Sunday, November 4, 2012

CCIE DC: Understanding Failover and network config in UCS

Hi Guys

In this blog post I am going to try and explain the network configuration in UCS. Many people have difficulty understanding the failover and how it should be configured. I recently explained the concepts around it to a customer and I think that it made a lot of sense to them so i wanted to share it here using the same methodology.

I want to cover off both North-Bound (I.e. the uplinks back towards the network) and South-bound (I.e. towards the servers) in this article.


Since I am from Australia let's start with South Bound. 

First, picture in your mind a switch chassis, with a single line card, and a server attached to this linecard with a single nic

Pretty simple to picture so far hey? OK, it's obvious that this setup has quite a few single points of failure, so let's expand the picture, introduce another entire switch, and another NIC, each acting independently of the other (so no VSS or vPC or anything complicated like that :))

Got it? Great!

Now we have redundancy, and no single point of failure, if either of the switches or NIC fails you have full redundancy.

Congratulatons! You have now accurately pictured the way Cisco UCS does south-bound connectivity.

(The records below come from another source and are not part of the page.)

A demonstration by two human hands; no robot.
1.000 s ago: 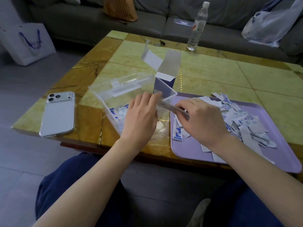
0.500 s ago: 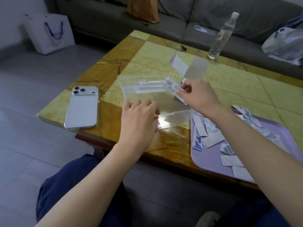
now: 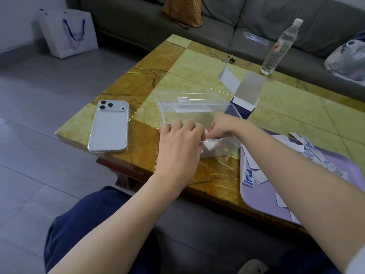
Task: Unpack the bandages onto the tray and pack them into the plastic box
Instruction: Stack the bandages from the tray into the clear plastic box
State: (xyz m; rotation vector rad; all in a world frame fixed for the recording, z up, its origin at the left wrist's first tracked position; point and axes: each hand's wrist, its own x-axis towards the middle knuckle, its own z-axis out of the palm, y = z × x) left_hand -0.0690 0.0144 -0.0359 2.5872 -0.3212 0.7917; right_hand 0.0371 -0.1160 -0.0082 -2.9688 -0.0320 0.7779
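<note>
A clear plastic box (image 3: 189, 107) stands open on the yellow marble table, with white bandage wrappers (image 3: 211, 144) lying at its near end. My left hand (image 3: 177, 143) grips the box's near wall, fingers bent over the rim. My right hand (image 3: 225, 127) reaches down inside the box and holds bandages at its fingertips, close to my left fingers. To the right sits the purple tray (image 3: 262, 200) with several loose bandages (image 3: 308, 151) scattered on it. Behind the plastic box stands the blue and white bandage carton (image 3: 243, 107), flaps open.
A white phone (image 3: 109, 126) lies face down at the table's left corner. At the table's far edge stand a water bottle (image 3: 278, 48) and a small clip (image 3: 228, 59). A grey sofa runs behind; a white paper bag (image 3: 67, 32) stands on the floor.
My right hand picked up bandages from the tray, carried them left over the box and lowered them inside. My left hand stayed on the box's near wall.
</note>
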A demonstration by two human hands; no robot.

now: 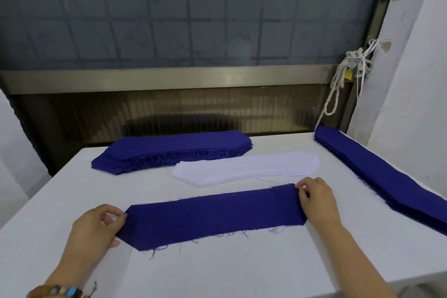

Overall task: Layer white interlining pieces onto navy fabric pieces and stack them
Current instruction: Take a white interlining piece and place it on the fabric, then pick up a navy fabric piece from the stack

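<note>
Head view, near to far. Table (217, 273): its front edge lies close under my wrists. Navy piece (212, 215): single, flat, centre. My left hand (96, 227) pinches its pointed left end; my right hand (316, 201) pinches its right corner. Advice: draw it taut and square before layering. White interlining stack (246, 167): just behind, a strip of room between. Far navy stack (174, 150): back left. Side navy stack (377, 172): along the right edge.

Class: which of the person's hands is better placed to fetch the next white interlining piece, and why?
Probably the right hand: it pinches the navy piece just in front of the white interlining stack; the left hand lies farther off.
</note>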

In UCS, Each Fabric Interconnect is an entirely independent switch, and the FEX is just a remote line card (this is litreally what happens in UCS, if you look at the config on the FI it is just a Nexus 5k with a 2k remote line card that happens to sit in the chassis)

With me so far? Easy right!

OK so let's take this a step further, if your server only has one NIC, what could you do? well in  real life not much, but with Cisco UCS each vNIC is actually just a virtual instance, the server itself has a mezzaine card, but how many NIC's the server has is actually entirely up to you, it can have up to 64 if you really wanted! but they are virtual.

So when would you ever define just one NIC? maybe your operating system is not intelligent and can't provide redundancy across two NIC's, in this case you would use UCS's built in failover! the built in failover means that if something happens to FI A, FEX A, or FI B or FEX B, Cisco UCS can handle that failover!

If your OS supports it, you could rely on the OS to provide the failover, in ESXi you would configure the vSWITCH active and standby adapters and be all good.

Now let's say however that you had a vSWITCH and configured up two vNIC's, in the back end, on Cisco UCS, one of these vNIC's is going to Fabric A, the other to Fabric B, you go to your vswitch and you configure etherchannel across these NIC's

Your going to have a bad time :(, If you think about it, your trying to etherchannel across two totally separate switches, you will have very strange problems such as Ping's dropping in and out and other issues. It will be quite hard to track down! So remember, you can't etherchannel across two NIC's if those NIC's actually go back towards Cisco UCS on two separate Fabrics! Because each fabric is a separate switch!

My question has always been: Why even have multiple NIC's at all? Just have one going to each of your servers and let UCS provide the failover, after all UCS is going to notice a failure sooner!

But the problem with this approach is that VMWARE will complain if it does not have two NIC's attached, you will receive a message in the console complaining of single NIC connectivity. Therefore many people like to ensure there are two NIC's.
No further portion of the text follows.